With the use of found objects and immersive technology, Trimpin’s sculpture-composition eloquently weaves pieces of an old pump organ, secondhand chimes, and a Microsoft Kinect in the expansive work of Above, Below, and In Between.
Stravinsky’s dabbles and experiments with African-American music began at the close of WWI and reached peak success with his 1945 Ebony Concerto, paying admirable homage to the music of Charlie Parker, Art Tatum, and guitarist Charles Christian. 
Michael Gordon could make music out of just about anything. His piece Timber, composed for six percussionists playing 2×4 planks of wood, is not just good—it’s so good it spurred an entire album of remixes by 12 different electronic artists.
This is an intense piece in many ways. It’s rhythmically difficult, aggressively pounding, and relentless throughout; it features no sound softer than a determined forte until possibly the very end. Generally I would abhor something like this, but the Bang on a Can All-Stars are able to give it a truly fascinating showcase: raucous and full of indomitable character.

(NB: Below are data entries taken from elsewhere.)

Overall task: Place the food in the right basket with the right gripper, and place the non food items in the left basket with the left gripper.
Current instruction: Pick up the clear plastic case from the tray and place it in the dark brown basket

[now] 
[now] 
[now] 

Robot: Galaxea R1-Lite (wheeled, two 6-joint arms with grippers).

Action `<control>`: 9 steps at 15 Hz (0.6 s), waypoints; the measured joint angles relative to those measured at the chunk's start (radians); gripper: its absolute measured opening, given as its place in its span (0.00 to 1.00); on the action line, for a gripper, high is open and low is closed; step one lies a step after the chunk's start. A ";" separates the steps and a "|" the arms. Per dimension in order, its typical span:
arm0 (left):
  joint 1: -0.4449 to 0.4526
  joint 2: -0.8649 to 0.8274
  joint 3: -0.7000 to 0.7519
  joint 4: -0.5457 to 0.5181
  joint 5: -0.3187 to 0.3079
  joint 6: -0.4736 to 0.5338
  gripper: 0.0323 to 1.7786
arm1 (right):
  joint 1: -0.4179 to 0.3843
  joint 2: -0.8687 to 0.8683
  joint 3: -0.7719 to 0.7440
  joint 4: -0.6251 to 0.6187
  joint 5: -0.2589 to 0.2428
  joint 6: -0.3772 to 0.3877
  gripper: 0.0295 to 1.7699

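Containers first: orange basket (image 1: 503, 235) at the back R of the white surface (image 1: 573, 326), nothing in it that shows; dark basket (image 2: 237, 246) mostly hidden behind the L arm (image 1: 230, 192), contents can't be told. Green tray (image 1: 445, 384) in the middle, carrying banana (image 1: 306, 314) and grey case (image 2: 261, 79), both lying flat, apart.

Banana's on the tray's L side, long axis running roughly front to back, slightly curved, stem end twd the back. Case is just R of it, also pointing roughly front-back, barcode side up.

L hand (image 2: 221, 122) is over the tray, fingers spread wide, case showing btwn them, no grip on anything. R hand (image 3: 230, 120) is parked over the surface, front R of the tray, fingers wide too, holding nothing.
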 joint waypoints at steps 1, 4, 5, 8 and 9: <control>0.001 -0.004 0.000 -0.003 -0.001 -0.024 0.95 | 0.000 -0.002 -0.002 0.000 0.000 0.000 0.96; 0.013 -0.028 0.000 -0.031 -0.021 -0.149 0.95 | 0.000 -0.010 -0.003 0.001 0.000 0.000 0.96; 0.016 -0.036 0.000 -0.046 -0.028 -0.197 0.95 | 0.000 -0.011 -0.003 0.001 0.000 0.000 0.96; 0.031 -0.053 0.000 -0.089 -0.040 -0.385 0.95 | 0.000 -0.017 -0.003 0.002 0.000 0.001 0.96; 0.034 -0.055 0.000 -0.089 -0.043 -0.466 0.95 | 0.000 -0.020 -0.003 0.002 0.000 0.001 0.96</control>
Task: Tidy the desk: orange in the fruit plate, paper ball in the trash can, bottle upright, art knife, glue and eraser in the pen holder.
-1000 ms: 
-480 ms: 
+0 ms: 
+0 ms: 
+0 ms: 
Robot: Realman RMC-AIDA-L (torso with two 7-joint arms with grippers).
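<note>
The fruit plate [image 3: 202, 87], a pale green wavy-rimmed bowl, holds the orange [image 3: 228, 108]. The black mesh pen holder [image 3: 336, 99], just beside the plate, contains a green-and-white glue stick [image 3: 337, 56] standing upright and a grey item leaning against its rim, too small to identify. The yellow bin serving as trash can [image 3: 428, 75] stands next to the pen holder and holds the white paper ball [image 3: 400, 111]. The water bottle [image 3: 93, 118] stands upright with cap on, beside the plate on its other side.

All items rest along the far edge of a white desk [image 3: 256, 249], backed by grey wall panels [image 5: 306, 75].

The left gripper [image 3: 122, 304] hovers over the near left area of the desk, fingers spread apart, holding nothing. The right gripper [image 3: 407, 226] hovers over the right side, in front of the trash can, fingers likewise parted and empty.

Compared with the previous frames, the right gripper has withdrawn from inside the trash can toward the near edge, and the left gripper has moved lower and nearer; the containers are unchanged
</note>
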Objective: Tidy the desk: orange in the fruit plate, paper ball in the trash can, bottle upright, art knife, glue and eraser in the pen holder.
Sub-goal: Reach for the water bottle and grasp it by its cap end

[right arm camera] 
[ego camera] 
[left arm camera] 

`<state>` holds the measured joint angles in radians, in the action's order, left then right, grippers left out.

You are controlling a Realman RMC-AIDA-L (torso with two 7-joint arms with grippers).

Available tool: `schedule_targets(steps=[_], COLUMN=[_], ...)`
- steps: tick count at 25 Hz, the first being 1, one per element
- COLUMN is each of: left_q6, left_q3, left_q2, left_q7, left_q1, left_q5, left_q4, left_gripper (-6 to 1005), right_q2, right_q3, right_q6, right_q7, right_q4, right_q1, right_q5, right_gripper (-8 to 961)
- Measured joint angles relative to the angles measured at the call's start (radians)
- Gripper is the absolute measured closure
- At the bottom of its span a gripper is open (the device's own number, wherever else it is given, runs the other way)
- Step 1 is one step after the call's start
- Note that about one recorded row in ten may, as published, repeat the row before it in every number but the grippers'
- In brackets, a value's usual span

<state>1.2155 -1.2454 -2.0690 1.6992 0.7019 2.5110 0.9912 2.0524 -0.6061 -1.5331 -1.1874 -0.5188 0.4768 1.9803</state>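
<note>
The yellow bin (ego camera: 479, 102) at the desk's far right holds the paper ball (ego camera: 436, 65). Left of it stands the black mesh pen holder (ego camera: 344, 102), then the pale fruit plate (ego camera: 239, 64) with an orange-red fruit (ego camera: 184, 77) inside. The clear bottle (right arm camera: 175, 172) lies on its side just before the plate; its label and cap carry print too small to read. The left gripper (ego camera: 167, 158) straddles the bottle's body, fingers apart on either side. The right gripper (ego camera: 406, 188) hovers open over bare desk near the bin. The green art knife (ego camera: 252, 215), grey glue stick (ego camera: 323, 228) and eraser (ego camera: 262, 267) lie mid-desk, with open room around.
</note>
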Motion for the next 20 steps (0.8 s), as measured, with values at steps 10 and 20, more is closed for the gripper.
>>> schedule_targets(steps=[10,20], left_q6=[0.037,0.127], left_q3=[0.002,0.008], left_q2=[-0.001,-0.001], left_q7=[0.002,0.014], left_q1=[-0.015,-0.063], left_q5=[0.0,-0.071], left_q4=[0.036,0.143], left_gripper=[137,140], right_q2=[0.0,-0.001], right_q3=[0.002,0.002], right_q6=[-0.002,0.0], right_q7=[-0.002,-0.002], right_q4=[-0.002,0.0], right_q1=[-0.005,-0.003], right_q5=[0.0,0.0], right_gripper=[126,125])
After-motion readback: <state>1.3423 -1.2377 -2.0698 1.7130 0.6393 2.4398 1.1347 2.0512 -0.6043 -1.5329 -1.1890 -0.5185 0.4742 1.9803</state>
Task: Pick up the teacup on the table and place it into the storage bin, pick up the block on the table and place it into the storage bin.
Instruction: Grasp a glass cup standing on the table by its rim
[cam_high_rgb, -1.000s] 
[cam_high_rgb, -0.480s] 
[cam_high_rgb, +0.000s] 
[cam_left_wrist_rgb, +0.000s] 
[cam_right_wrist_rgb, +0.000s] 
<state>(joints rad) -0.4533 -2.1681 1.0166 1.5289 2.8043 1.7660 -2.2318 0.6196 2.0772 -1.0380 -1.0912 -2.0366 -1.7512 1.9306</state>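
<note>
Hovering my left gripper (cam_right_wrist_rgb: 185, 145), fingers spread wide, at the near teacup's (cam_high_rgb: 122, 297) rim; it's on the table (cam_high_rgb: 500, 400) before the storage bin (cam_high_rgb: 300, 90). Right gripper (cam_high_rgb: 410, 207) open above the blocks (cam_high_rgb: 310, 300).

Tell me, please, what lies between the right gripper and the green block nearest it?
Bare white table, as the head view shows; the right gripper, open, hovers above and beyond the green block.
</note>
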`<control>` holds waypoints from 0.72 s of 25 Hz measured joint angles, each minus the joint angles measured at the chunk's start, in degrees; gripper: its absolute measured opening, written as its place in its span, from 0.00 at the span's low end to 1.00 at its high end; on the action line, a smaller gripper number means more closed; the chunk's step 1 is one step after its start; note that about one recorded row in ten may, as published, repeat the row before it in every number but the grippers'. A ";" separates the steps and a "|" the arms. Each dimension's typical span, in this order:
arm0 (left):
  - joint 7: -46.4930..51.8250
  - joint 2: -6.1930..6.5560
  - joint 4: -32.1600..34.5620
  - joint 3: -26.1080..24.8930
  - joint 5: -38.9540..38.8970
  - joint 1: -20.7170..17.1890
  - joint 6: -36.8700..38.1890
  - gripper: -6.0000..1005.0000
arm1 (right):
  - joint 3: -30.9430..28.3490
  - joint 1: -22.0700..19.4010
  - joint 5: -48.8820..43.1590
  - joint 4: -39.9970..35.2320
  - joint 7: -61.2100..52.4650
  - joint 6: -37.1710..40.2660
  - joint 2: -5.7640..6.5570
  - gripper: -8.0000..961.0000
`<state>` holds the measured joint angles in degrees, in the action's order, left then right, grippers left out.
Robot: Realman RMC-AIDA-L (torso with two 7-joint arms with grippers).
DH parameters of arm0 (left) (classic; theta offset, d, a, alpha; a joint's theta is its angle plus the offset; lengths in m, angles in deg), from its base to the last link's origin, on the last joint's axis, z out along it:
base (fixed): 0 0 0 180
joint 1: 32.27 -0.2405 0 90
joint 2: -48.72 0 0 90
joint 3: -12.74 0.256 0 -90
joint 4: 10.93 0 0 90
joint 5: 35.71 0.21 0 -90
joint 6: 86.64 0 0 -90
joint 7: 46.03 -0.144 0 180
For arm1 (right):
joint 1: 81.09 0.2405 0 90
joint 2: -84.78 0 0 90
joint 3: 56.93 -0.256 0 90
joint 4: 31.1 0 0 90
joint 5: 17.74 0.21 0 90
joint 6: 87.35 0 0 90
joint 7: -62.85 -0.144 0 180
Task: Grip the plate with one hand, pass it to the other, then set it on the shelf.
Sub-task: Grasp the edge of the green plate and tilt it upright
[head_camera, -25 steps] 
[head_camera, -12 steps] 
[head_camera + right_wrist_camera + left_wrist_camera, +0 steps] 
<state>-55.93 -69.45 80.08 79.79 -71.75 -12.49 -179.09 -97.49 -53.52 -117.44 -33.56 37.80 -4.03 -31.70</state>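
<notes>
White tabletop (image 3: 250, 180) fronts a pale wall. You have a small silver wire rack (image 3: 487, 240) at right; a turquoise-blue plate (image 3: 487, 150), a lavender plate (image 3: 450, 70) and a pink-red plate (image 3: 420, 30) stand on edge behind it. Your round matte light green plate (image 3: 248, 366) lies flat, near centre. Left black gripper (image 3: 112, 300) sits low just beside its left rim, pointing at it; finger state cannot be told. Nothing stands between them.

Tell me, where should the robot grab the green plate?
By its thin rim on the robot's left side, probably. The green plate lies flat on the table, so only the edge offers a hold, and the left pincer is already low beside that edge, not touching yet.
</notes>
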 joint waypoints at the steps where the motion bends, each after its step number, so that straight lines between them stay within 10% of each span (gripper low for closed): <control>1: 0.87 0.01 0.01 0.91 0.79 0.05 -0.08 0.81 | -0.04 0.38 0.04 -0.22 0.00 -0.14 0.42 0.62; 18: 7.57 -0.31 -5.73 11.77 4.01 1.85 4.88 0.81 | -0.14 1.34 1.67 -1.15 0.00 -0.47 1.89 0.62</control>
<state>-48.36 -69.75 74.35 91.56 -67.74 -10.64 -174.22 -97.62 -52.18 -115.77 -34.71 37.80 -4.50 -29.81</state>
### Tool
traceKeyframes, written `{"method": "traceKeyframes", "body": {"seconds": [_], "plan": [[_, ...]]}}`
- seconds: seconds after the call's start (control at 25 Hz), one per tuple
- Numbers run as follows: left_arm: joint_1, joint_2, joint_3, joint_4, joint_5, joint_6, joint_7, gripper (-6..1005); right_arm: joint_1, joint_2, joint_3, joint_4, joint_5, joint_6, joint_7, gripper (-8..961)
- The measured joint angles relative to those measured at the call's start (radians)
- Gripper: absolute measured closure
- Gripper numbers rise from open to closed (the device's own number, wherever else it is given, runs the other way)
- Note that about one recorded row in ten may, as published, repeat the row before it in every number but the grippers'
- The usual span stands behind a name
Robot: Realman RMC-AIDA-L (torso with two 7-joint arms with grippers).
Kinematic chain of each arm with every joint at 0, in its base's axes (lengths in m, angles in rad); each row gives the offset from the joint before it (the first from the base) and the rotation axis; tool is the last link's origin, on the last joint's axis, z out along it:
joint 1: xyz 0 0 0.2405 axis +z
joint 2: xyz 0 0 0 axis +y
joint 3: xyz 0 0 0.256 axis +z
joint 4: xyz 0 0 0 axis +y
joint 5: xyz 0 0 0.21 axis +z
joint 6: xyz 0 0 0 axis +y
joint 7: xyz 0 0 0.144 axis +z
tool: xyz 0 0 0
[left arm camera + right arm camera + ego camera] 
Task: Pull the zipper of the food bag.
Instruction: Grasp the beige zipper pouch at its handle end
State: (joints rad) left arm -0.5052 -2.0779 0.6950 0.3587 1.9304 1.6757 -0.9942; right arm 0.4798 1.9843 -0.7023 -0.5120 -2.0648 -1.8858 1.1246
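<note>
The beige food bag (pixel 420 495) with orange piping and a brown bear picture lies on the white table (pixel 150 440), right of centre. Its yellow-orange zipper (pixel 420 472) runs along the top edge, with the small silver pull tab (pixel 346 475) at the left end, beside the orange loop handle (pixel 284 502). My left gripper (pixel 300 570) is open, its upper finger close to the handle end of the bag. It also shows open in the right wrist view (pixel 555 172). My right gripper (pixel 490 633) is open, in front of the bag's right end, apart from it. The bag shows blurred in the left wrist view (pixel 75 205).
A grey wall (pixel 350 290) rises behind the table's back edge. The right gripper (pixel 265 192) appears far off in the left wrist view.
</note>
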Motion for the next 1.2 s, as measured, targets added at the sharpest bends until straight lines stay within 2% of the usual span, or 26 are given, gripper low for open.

William Chapman Nyaho: Asa is the second of five volumes curated by Ghanaian-American composer and pianist William Chapman Nyaho. All five volumes feature a fascinating and impressive collection of music of Africa and the African diaspora. This second volume is focused on dance music, and Nyaho certainly shines as he dances his hands across the keys of his piano with striking expertise.
I’m currently going through a months-long phase of discovering West African music, which started with Peter Gabriel’s collaborations with Youssou N’Dour and then led me through to Toumani Diabaté and Rokia Traoré. (Give them a listen!)